**Work instructions**
Please find every line in the records below that contains the word "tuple", and copy it.

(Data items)
◇ ◇ ◇
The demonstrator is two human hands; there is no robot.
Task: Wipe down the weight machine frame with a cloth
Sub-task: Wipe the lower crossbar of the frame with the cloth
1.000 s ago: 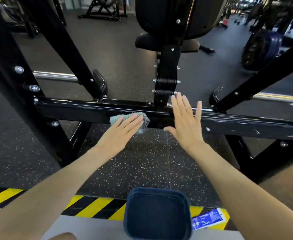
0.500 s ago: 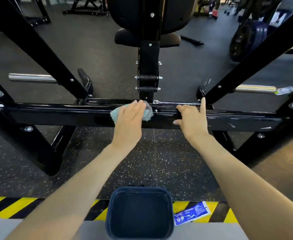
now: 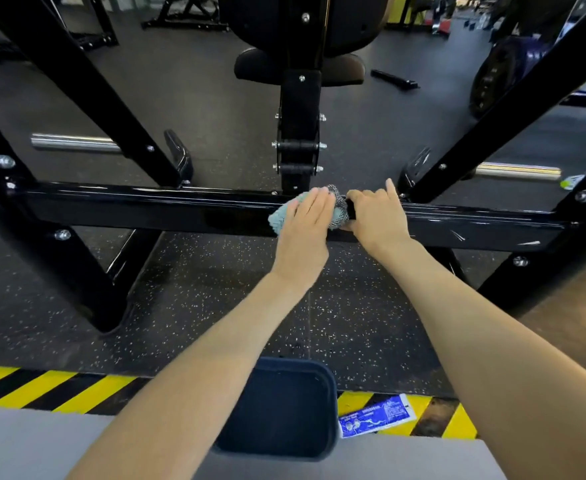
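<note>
- The cloth (image 3: 279,216), pale teal with a darker mesh side, lay bunched on the front face of the black bar (image 3: 146,209), near its middle and just below the centre post (image 3: 298,133).
- The left hand (image 3: 302,230) lay flat over the cloth, fingers straight and close together, pressing it against the bar. The cloth showed past the hand on both sides.
- The right hand (image 3: 376,216) sat just beside the cloth's mesh end, probably touching it. Its fingers curled over the bar's top edge in a grip, with one finger sticking up straight.
- Both bare forearms reached forward from the bottom of the view.
- Slanted black struts met the bar on either side. A chrome rod (image 3: 73,142) stuck out behind the left strut and another (image 3: 516,170) behind the right one.
- A padded seat (image 3: 298,64) sat on top of the post, beyond the bar.
- Weight plates (image 3: 499,71) stood at far right on the dark speckled floor (image 3: 215,306).
- A dark blue bin (image 3: 277,407) stood between the forearms, close to the camera.
- A blue packet (image 3: 376,419) lay just right of the bin on yellow-and-black tape (image 3: 42,386).
</note>
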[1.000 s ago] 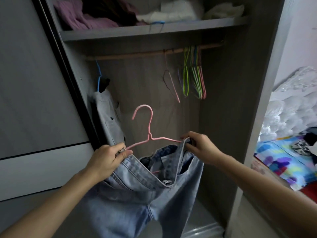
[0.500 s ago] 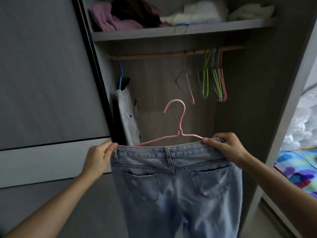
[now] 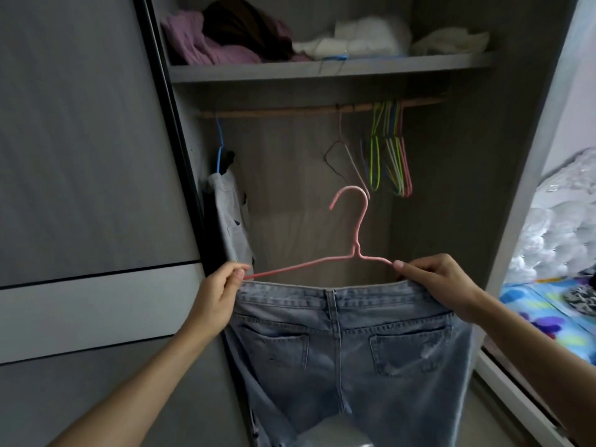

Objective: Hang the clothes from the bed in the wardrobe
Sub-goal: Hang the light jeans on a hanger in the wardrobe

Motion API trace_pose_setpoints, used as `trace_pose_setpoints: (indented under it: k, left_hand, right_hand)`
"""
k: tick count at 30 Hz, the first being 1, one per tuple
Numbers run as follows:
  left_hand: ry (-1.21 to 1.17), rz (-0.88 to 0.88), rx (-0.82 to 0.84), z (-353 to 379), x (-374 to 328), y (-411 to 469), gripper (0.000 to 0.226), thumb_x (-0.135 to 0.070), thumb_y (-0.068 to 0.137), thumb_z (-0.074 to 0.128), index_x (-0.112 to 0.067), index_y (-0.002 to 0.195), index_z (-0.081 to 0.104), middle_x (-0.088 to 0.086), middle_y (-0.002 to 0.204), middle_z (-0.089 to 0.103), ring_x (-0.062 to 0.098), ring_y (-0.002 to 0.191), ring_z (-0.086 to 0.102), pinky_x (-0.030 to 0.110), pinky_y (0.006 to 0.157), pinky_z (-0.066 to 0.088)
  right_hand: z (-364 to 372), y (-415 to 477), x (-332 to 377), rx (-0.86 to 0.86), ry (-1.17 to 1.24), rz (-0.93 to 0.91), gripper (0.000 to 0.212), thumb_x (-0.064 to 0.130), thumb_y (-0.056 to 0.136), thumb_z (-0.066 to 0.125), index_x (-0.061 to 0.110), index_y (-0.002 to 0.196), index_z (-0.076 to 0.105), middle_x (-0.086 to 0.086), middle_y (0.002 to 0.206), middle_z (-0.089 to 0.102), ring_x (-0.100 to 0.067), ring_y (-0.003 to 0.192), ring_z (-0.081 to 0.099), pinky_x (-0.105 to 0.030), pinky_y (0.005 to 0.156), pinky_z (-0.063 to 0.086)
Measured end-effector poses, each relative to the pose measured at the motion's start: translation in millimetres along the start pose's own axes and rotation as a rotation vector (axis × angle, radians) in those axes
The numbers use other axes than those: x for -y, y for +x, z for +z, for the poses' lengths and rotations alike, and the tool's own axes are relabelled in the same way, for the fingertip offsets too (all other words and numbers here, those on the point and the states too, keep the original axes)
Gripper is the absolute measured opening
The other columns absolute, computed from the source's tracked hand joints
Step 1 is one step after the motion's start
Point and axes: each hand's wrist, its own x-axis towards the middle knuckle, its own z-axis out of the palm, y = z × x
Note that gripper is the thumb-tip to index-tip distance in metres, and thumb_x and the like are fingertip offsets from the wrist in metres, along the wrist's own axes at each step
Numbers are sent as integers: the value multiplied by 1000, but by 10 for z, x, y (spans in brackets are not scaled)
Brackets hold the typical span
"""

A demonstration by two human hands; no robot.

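Note:
Light blue jeans [image 3: 342, 356] hang by the waistband on a pink wire hanger [image 3: 356, 240], back pockets facing me. My left hand [image 3: 216, 298] pinches the waistband's left corner together with the hanger's left end. My right hand [image 3: 442, 285] grips the right corner and the hanger's right end. The hanger's hook points up, well below the wooden rail [image 3: 309, 109] of the open wardrobe.
A grey garment [image 3: 233, 227] hangs on a blue hanger [image 3: 220, 146] at the rail's left end. Several empty coloured hangers [image 3: 387, 153] crowd the right part. The shelf [image 3: 322, 71] above carries folded clothes. The sliding door [image 3: 90, 188] stands left, the bed [image 3: 548, 301] right.
The jeans' waistband went from bunched and open to stretched flat between my hands on the hanger. The hanger with the jeans now sits a little higher before the wardrobe.

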Motion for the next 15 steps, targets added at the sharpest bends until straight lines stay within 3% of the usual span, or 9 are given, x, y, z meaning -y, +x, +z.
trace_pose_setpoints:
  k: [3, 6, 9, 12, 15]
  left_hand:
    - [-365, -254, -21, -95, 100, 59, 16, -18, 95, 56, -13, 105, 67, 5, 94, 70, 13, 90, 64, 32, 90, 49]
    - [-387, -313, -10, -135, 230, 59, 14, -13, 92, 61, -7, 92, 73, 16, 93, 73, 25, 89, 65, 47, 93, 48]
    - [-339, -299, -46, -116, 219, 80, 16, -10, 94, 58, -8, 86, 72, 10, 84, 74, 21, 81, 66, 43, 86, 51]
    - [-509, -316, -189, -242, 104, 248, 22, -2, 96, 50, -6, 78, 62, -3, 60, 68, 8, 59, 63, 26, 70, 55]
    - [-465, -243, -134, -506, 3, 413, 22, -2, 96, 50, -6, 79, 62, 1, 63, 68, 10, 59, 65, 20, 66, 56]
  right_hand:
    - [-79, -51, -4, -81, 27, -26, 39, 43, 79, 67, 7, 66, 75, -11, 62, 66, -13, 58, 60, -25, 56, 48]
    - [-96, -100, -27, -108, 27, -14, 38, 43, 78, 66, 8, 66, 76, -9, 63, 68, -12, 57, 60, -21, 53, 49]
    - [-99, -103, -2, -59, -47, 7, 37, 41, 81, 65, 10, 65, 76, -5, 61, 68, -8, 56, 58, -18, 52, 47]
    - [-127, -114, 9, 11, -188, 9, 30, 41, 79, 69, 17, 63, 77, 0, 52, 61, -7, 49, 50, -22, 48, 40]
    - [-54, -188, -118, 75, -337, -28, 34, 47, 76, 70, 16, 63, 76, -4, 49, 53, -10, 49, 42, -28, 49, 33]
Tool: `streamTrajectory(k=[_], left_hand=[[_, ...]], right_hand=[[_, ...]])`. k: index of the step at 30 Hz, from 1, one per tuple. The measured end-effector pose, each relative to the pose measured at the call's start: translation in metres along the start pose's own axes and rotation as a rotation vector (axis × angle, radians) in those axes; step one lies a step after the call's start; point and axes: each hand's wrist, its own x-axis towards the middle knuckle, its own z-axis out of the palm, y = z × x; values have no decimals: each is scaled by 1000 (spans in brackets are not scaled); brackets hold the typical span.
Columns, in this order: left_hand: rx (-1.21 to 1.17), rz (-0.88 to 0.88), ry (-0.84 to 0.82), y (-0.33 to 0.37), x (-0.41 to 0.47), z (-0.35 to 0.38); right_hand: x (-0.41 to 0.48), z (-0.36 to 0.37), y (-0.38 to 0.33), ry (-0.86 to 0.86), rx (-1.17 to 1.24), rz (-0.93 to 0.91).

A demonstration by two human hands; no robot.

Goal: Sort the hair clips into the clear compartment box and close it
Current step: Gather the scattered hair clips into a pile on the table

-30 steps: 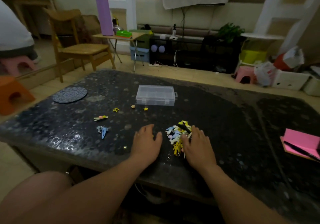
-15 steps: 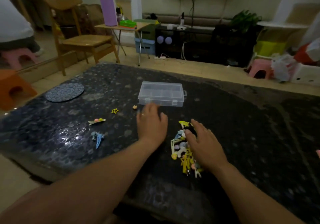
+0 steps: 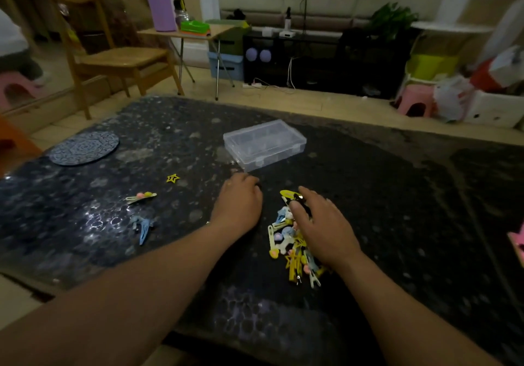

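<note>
Your left hand (image 3: 238, 204) is sitting on the dark surface (image 3: 397, 195) with its fingers curling under. They are hiding, so I cannot tell if its grip is holding anything. Your right hand (image 3: 323, 224) is resting with a loose grip, holding nothing and covering part of the pile of hair clips (image 3: 293, 248). The clear box (image 3: 265, 143) is sitting shut just past your left hand, not touching it.

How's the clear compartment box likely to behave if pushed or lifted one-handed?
The clear compartment box looks like thin rigid plastic with nothing visible inside: probably light and stiff. Flat and low on the glossy table, it would likely slide, not tip. Smooth walls may slip in a pinch; lid looks shut, latching unclear.
</note>
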Motion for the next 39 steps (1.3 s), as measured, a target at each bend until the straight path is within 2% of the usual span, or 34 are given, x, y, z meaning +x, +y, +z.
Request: streamTrajectory(k=[3,6,9,11,14,17,20,23,26,30,33,39], left_hand=[[-131,93,-108,33,-26,2],[-317,65,-219,45,-40,-2],[-411,40,-215,37,-48,-19],[-339,41,-143,23,-51,-40],[-157,37,88,-20,-50,-80],[53,-69,261,-81,-51,-114],[125,-281,251,-120,-53,-126],[68,-401,104,-136,-48,-119],[50,-327,-20,-141,-35,-109],[77,-204,-117,-128,-10,-99],[6,-100,-185,-113,-4,-90],[-171,97,-229,-36,-35,-53]], right_hand=[[2,1,0,-7,1,3],[2,1,-1,-24,-5,-3],[2,2,-1,-41,-38,-33],[3,2,-2,-58,-37,-43],[4,3,-4,-81,-32,-53],[5,4,-5,-81,-37,-42],[7,9,-8,-73,-26,-22],[10,20,-19,-72,-22,-43],[12,28,-21,-59,-26,-59],[11,29,-15,-36,-37,-46],[11,29,-15,-39,-47,-56],[11,23,-20,-77,-31,-36]])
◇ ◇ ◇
**Response to this exercise**
k: tick count at 30 Hz, the first being 1, one per tuple
Tool: `streamTrajectory(k=[_], left_hand=[[_, ...]], right_hand=[[_, ...]])`. k: index of the step at 30 Hz, from 1, one per tuple. The measured end-effector pose, each relative to the pose measured at the call's start: translation in metres along the start pose's own axes and rotation as a rotation vector (axis × angle, radians) in those axes; step one lies a step after the call's start; point and axes: each hand's wrist, its own x-axis towards the middle knuckle, its own z-axis out of the palm, y = z × x; values have no decimals: each is scaled by 1000 (spans in brackets are not scaled); brackets hold the typical span.

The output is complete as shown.